Марианна Верёвкина: «Я творю людей, меня окружающих»

Марианна Верёвкина. Автопортрет. 1910 год
Марианна Верёвкина. Автопортрет. 1910 год

Художница Марианна Верёвкина (1860-1938) широкой публике не слишком известна, хотя в 2010 году к 110-летию со дня ее рождения в Третьяковке была организована юбилейная выставка.

Я долго даже имя Верёвкиной не слышала, да и узнала о ней совсем уж странным образом. Перечитав (уже в Сети) мой любимый роман Вениамина Каверина «Перед зеркалом», я попробовала что-нибудь узнать о возможном прототипе главной героини — русской художницы-эмигрантки.

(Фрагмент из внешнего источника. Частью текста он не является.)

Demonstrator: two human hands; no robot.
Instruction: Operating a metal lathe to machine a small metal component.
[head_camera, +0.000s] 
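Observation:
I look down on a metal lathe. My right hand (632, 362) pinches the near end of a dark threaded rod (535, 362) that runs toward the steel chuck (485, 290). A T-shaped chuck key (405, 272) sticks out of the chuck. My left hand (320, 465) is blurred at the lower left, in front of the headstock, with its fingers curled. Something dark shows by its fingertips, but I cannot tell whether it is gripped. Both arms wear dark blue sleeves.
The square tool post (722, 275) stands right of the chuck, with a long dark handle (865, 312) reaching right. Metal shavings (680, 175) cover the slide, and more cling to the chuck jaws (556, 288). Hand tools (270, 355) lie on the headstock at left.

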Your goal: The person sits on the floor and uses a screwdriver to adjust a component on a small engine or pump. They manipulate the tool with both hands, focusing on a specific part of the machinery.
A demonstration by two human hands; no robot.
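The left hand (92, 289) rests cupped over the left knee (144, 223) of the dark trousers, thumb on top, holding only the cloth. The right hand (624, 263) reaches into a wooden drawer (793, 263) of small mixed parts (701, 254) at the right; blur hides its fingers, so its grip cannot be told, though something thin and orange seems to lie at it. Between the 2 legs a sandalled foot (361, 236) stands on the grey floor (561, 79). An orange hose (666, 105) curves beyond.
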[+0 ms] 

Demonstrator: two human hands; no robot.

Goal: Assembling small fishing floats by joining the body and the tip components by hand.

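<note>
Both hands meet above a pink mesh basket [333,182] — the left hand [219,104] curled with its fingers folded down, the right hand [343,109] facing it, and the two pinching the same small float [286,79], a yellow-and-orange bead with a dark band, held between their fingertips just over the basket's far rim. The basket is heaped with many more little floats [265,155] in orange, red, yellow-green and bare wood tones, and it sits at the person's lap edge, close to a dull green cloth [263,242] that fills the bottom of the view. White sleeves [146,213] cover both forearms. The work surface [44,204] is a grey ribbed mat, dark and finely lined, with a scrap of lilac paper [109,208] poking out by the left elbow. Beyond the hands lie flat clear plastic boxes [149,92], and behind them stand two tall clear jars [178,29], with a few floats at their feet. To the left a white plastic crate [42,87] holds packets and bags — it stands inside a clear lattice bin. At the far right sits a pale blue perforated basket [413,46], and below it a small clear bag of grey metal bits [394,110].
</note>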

При первой же попытке я наткнулась на имя Марианны Верёвкиной и одну ее картину — и тут мне сразу стало ясно, что обладательница такого вулканического художественного темперамента ничего общего с героиней Каверина иметь не может. На втором шаге я уже искала не саму Верёвкину, Marianne von Werefkin, а ее работы. От тех поисков запомнилось «Красное дерево»…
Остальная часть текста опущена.